■ **Required action**:
Whenever the word "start" appears in a line of the listing, copy that line.

======== Material provided

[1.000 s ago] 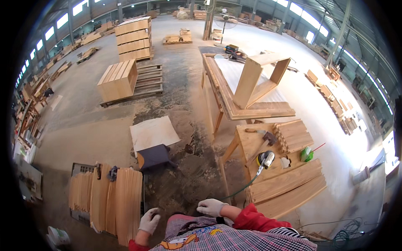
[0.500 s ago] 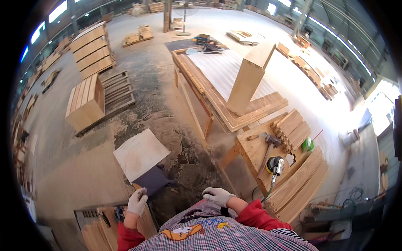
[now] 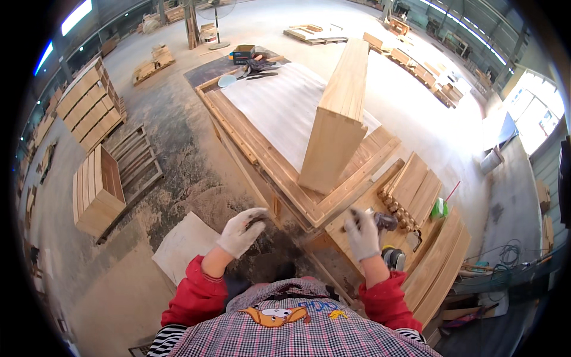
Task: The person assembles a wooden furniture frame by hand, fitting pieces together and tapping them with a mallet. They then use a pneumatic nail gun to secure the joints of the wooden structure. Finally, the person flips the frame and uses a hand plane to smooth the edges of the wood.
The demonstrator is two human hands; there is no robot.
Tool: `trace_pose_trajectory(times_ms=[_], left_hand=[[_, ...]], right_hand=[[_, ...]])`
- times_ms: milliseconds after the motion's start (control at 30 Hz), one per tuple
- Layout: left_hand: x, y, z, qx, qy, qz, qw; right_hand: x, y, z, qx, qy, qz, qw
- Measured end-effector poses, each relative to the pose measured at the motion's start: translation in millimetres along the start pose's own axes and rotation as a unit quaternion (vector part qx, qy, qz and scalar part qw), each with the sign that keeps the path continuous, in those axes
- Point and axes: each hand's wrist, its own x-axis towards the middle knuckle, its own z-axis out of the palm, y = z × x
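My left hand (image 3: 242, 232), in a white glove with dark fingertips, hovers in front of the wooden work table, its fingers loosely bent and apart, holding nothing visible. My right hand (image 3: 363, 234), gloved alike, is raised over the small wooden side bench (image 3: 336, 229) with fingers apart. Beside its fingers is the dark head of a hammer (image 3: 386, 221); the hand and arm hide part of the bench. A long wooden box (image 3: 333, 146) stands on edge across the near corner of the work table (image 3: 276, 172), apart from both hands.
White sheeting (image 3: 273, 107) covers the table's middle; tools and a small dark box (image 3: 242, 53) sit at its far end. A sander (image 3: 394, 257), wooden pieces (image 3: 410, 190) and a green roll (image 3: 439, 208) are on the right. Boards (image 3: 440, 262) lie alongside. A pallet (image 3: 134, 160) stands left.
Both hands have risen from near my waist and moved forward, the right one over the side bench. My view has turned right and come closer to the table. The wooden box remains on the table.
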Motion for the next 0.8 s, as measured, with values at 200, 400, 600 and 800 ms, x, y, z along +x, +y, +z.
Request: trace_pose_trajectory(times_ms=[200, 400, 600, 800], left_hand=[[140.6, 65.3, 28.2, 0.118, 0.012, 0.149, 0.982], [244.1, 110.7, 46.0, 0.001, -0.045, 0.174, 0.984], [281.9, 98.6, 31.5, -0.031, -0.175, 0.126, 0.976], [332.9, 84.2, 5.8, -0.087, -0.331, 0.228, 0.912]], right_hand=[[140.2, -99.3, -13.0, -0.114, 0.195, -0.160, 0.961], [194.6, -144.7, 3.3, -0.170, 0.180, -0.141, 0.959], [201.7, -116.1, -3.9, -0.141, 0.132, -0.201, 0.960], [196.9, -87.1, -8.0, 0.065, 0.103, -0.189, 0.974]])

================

■ **Completed exercise**:
- times_ms: milliseconds after the motion's start (control at 30 Hz), one per tuple
- Measured end-effector poses, each relative to the pose measured at the motion's start: translation in millimetres along the start pose's own axes and rotation as a unit quaternion (vector part qx, qy, qz and scalar part qw), each with the sign that keeps the path continuous, in those axes

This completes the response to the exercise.